The plot does not suggest strong association.

cor(ceodata[,2],ceodata[,1])

[1] 0.1275554

The correlation coefficient also supports the guess.

 

> qqnorm(ceodata[,1])

> qqline(ceodata[,1])

Yes, it looks like it is normally distributed.

 

> x<-ceodata[,1]

> confidenceint=c(mean(x)-qnorm(0.975,0,1)*sd(x)/sqrt(length(x)),(mean(x)+qnorm(0.975,0,1)*sd(x)/sqrt(length(x))))

> confidenceint

[1] 49.25111 53.83364

> length(x)

[1] 59

 

This confidence interval is calculated using the Normal probabilities (instead of t, since sigma unknown), since data size n=59 > 30.

 

  1.  Darwin’s Data: Charles Darwin measured heights (in inches) for 15 pairs of plants. Each pair consists of two plants of the same age but one grown from a seed of cross-fertilized flower and the other from a self-fertilized flower.
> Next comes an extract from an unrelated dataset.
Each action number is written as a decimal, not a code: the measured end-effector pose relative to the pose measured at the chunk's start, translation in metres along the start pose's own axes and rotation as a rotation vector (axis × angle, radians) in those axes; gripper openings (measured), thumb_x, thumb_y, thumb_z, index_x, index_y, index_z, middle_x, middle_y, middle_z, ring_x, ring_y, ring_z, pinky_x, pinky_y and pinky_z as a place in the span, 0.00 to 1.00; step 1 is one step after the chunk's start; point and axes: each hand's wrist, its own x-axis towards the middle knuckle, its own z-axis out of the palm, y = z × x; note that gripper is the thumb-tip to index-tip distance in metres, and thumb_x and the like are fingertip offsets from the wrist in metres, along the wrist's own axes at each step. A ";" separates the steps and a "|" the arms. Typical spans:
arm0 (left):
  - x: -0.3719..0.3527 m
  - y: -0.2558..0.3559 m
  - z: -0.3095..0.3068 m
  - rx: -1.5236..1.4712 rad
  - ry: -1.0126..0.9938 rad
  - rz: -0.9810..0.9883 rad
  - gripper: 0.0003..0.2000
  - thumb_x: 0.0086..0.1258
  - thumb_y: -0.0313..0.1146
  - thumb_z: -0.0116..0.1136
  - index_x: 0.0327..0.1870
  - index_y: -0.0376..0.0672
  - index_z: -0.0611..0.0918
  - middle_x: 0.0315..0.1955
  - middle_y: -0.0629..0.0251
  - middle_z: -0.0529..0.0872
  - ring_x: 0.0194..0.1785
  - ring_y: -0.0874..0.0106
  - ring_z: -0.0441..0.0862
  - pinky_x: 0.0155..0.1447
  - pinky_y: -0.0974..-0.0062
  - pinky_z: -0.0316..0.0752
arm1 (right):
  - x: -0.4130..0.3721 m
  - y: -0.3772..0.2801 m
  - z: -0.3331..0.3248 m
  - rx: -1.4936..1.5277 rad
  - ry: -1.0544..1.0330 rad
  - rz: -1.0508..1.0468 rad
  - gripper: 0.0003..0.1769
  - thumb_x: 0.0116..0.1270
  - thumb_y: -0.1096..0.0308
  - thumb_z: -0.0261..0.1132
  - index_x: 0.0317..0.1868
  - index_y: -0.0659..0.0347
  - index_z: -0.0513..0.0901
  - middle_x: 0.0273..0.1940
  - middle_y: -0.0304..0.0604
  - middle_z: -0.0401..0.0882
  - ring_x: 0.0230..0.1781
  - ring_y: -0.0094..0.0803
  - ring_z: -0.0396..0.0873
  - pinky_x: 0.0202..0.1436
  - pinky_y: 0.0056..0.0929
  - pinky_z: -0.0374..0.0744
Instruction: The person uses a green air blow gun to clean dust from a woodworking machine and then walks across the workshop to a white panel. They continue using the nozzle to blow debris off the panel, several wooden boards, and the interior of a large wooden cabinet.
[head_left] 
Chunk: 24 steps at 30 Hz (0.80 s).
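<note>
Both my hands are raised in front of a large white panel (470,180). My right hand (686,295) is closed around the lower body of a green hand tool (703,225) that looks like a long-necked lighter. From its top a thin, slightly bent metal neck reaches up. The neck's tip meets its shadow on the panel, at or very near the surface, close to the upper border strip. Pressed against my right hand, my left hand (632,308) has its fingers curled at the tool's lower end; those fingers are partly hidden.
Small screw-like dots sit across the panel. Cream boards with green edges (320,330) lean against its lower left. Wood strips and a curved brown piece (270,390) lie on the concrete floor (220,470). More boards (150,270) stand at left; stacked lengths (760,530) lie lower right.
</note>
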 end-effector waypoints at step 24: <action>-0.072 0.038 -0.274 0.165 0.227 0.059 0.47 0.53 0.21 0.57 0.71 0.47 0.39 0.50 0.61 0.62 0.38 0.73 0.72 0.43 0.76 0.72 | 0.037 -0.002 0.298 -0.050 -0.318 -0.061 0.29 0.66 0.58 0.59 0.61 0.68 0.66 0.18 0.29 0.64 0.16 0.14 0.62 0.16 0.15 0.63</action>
Test the hypothesis that the growth in cross-fertilized flower is more.

 

Solution:

> tree<-read.table("darwin.txt",header=TRUE)

> tree

    cross   self

1  23.500 17.375

2  12.000 20.375

3  21.000 20.000

4  22.000 20.000

5  19.125 18.375

6  21.500 18.625

7  22.125 18.625

8  20.375 15.250

9  18.250 16.500

10 21.625 18.000

11 23.250 16.250

12 21.000 18.000

13 22.125 12.750

14 23.000 15.500

15 12.000 18.000

> dim(tree)

[1] 15  2

> z<-tree[,1]-tree[,2]

> z

 [1]  6.125 -8.375  1.000  2.000  0.750  2.875  3.500  5.125  1.750  3.625

[11]  7.000  3.000  9.375  7.500 -6.000

> t=mean(z)/(sd(z)/sqrt(length(z)))

> t

[1] 2.147987

> t>=qt(0.95,length(z)-1)

[1] TRUE

> qt(0.95,length(z)-1)

[1] 1.76131

> pval=1-pt(t,length(z)-1)

> pval

[1] 0.02485147

The paired-t test gives the t-statistic value 2.14789 and at 5% level the cut off is 1.76. So we reject H0(that mean difference = 0) and accept H1(that mean difference is >0). So at 5% level, the claim that growth in cross-fert plants is more is accepted ( a p-value of [1] 0.02485147 strongly supports this claim). At 1% level however, we will accept H0.